Originally Posted by Master-Classter Warning: Spoiler! (Click to show)
I'm a little new to this personal finance thing so in the span of two years have gone from holding cash in a TFSA to GIC's to RBC MF's and now just opened a Questrade account and will be shifting over my RRSP (like your 401K?) and TFSA (I think that's like your Roth?) to invest in some bonds and equities (ETF's). So feeling pretty good about getting a handle on this stuff for the first time.
I know you guys are usually posting about individual stocks but with a ~$50K portfolio and minimal income for the next 6 months (I break even day to day with some emergency $ set aside but waiting to qualify before working again) and both minimal interest or knowledge in the market I'm curious about stocks but smart enough not to play that roulette game just quite yet so while I read about your amazing trades I'm looking for the safe basics at this point...
My info sources are Canadian Couch Potato and the Greater Fool (Garth Turner's blog). The plan is to start out with a 40% bond and 60% ETF's (mostly TSE Vanguards) split as per below.
RRSP: (40%) Canadian Bonds – VAB
I figure long term, stable, and as I put $ into TFSA over time, I’ll lower bond allocation to about 30% to match my age, but for now since I’m just stepping into this world and I also won’t have much income for 6 months or so, I’d rather keep 40% of ‘stable’ stuff. Plus dollar wise it’s almost exactly a 40% chunk so works out nicely that way.
?(10%) Canadian REIT– ZRE or maybe VRE
(20%) Canadian equity – VCN
(20%) USA equity – VUN
(20%) International equity – 2/3 XEF (international) + 1/3 XEC (emerging))
1. With all this talk of doom and gloom bubble popping of the RE market, should I avoid 5-10% allocation in REITS and just wait it out for an unknown period until there's a dip and then buy in? So for example put the 20% evenly into all Cad/USA/International and if in the next 6-12 months there’s a REIT dip, then I can adjust and put 5-10% in there, or maybe around January if I add the $5.5k into the TFSA I can just buy the REITS then…
Or should I buy in now and keep reassessing every 3-4 months and at the slightest sign of a pop reallocate away from it? So buy in and ride this wave up and sell when it’s time. I see writing on the wall like Garth Turner’s blog, Moodys apparently just downgraded Canadian banks, etc so just worried there's something big coming. Then again worst case it's what like a 30-50% market crash that affects 10% of my portfolio and some overlap into Cad equities and bonds?
2. If I'm holding 40% Cad bonds (RRSP) and then 20% Cad large cap equities (TFSA), and potentially adding 10% Cad REITS, (20% left each for USA and International), isn't that too heavily biased towards Canada?
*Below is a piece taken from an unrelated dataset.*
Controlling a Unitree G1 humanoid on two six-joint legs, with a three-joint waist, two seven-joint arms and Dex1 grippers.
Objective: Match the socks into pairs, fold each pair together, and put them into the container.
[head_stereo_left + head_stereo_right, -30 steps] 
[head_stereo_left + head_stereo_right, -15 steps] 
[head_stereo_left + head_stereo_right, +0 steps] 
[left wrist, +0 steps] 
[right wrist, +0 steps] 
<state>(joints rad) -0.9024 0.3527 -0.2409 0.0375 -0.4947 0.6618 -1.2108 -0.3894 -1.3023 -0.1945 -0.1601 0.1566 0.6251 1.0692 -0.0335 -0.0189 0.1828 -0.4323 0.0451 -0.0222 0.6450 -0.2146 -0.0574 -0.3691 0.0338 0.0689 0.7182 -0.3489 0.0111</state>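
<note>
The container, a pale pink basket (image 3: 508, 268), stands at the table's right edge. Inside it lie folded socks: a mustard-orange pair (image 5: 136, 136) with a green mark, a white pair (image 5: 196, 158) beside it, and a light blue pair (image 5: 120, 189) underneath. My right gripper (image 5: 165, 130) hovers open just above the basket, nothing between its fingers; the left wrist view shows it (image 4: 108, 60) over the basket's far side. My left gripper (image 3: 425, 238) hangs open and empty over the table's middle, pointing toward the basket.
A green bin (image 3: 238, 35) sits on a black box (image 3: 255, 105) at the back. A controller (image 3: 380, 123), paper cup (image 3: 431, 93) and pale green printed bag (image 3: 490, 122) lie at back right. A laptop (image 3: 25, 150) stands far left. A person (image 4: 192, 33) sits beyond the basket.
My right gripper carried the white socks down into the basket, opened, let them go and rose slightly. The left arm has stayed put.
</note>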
2b. Lastly, if there's such a RE pop about to happen, what will be the impact of the 40% Cad bonds I own? Is that good or bad for my bonds? Should I be buying USA bonds instead or something?
3. Oh just one more random question… Greater Fool Garth is recommending putting some of that bond money into preferred share index ETF’s (like CPD, ZPR, XDV)… thoughts?
Fellow Canadian here.
1)You're trying to market time here with REIT, and no one will know when the Canadian RE bubble will pop. And even if it pops, does it make sense to wait for VRE to drop 5%, 10% or 20% before buying it? Are you able to tell when it bottoms? My feeling is that it's a lot simpler to set up an initial allocation, and then stick with it.
2) 20% allocation to Canadian stock market is heavy, since our market is only 4-5% of the world's market.
In Canadian Couch Potato's portfolio, it's evenly split between Cad, US and international. The reason is because no one knows which will out perform in the future, so it's just simpler to split them evenly in a 60/40 portfolio. Personally I'm keeping mine at 10-15% of my stock portfolio, and heavy in the US. You'll have to decide for yourself on how much your Canadian stocks will weight, and also depending on your outlook as well.
2b) Again, no one knows for sure what'll happen to Canadian bond when the RE market tanks. If a snake oil salesman tells you otherwise, run in the opposite direction.
3) I had some CPD, about 5% of my portfolio, but I'll be switching out of it when I'm investing new money. CPD is good because the dividend are eligible dividends, thus you can qualify for Canadian dividend credit. If you have no other income, you can potentially earn $40-50k in eligible dividends while paying little tax. For me, I'm still in the accumulating phase and I have no need for income stream, thus I'm moving the CPD money into other stock ETF's
Lastly, 40% in bond ETF is good when you're starting out, it keeps volatility low. Since you're just starting out, it'll be disheartening to see your net worth drops 30-50% in a severe bear market, and turning you off from stock market for the rest of your life, so having a portion in bond will keep you invested for the long term. You might tell yourself that you're ok with 50% drop of your stock, but you won't know until the real thing happens. It's like a pilot practicing crash in a flight simulator is different than in an actual crash, there are just something you can't describe to a virgin.